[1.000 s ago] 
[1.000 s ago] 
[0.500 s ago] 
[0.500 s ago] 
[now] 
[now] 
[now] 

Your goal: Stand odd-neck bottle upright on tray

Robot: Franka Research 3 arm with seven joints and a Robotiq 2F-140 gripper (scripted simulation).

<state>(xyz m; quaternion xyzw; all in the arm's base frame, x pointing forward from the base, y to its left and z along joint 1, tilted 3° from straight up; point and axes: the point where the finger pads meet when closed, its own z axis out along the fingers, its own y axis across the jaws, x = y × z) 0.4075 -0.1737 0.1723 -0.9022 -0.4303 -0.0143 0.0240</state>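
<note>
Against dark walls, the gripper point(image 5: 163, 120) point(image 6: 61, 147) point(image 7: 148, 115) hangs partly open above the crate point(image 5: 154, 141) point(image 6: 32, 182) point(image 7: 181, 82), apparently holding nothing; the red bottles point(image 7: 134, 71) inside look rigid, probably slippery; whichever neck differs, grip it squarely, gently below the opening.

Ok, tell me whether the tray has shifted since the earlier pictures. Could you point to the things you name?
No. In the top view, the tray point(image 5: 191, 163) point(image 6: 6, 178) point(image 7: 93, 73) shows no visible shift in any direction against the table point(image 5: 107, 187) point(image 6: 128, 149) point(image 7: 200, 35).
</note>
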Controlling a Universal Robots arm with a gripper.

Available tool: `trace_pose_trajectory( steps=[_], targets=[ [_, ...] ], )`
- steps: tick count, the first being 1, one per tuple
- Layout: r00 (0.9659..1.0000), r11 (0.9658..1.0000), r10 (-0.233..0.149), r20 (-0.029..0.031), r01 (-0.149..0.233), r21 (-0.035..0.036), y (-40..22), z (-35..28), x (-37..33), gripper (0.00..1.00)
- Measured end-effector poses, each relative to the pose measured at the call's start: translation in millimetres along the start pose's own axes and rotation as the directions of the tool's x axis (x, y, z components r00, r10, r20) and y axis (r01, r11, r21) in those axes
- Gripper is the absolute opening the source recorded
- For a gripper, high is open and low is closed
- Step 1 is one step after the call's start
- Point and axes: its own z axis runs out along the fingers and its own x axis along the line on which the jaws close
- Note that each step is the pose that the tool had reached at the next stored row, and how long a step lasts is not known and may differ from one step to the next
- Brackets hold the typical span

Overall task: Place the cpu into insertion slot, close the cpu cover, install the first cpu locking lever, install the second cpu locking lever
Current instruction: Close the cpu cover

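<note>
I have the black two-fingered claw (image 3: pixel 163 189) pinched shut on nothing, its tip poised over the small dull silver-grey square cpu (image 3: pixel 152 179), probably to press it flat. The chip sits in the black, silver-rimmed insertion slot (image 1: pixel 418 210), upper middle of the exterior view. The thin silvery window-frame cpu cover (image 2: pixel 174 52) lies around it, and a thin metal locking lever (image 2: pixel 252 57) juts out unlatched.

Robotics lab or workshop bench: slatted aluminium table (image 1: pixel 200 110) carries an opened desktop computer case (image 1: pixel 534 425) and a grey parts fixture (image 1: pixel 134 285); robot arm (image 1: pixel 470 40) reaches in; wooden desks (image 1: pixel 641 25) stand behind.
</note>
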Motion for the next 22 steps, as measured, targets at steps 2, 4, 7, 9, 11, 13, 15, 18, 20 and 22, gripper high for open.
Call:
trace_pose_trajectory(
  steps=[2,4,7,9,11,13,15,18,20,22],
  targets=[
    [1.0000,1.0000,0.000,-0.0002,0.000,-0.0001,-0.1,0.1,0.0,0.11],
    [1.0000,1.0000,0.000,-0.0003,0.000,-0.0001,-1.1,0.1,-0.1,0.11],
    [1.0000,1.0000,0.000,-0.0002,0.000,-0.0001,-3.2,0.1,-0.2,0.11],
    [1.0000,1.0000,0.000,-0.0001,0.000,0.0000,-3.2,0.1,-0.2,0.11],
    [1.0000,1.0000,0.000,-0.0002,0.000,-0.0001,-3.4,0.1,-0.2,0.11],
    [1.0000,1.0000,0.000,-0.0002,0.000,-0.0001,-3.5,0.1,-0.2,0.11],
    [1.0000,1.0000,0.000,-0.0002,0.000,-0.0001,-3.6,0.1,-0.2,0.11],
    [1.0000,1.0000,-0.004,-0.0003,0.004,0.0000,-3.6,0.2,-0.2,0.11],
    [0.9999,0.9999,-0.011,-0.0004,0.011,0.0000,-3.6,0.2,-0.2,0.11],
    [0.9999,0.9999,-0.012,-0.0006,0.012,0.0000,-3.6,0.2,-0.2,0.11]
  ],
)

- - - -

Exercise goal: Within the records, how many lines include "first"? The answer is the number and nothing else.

Exercise output: 2